TASK INSTRUCTIONS: Would you please retype, exactly, the lines of the listing below between the line with "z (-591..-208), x" and the line with "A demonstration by", inclusive?

DATA:
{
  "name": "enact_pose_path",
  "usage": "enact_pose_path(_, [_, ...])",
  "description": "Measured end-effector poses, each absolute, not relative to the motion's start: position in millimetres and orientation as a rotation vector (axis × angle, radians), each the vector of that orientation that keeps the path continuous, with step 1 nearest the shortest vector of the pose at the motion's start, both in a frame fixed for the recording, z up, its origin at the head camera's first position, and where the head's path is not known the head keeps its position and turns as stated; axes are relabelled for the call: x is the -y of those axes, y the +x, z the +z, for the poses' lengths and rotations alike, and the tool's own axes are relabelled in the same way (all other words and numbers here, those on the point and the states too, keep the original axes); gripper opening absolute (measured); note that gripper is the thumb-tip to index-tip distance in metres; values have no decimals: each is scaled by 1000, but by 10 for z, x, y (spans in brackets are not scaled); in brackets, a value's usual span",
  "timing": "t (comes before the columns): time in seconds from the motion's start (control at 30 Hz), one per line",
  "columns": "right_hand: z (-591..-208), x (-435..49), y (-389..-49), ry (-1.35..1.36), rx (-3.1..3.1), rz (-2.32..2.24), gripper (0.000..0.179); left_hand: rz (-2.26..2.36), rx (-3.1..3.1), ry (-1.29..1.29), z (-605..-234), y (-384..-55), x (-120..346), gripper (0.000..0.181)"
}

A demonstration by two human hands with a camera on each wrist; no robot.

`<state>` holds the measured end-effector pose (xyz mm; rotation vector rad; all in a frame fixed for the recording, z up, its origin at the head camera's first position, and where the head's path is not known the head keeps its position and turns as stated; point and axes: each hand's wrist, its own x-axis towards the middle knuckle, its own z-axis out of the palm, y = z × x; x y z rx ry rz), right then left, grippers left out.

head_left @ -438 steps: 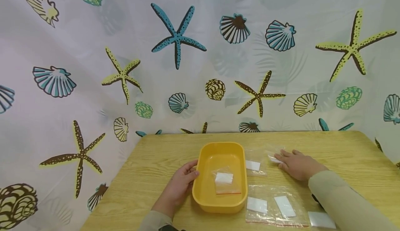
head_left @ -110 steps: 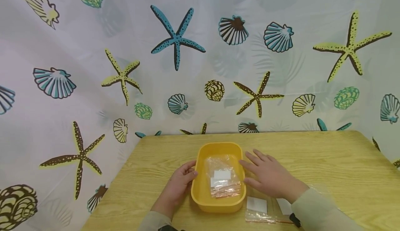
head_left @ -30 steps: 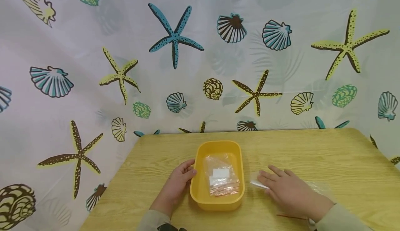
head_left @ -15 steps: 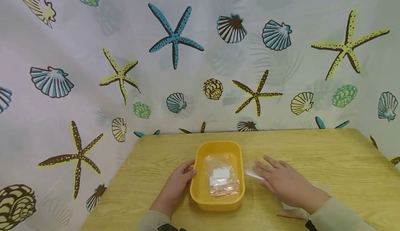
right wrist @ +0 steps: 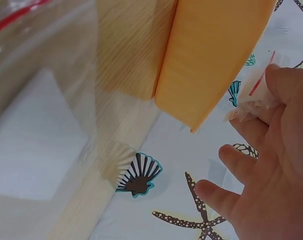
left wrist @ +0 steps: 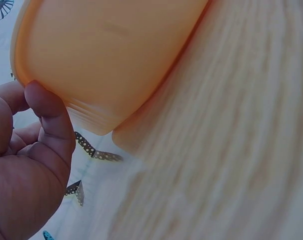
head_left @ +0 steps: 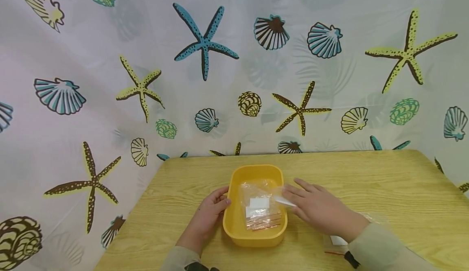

TASK RESPONSE:
  "columns": "right_hand: z (-591..-208), x (-435..49), y (-389..-49), ry (-1.35..1.36), rx (-3.1..3.1), rz (-2.32..2.24), gripper (0.000..0.179); left_hand: rz (-2.26..2.36), rx (-3.1..3.1), ry (-1.29..1.29), z (-605..-234), y (-384..-55), x (-120..346), gripper (0.000..0.181)"
}

A demonstration by two human hands with a camera on each wrist; no robot.

There is no more to the answer.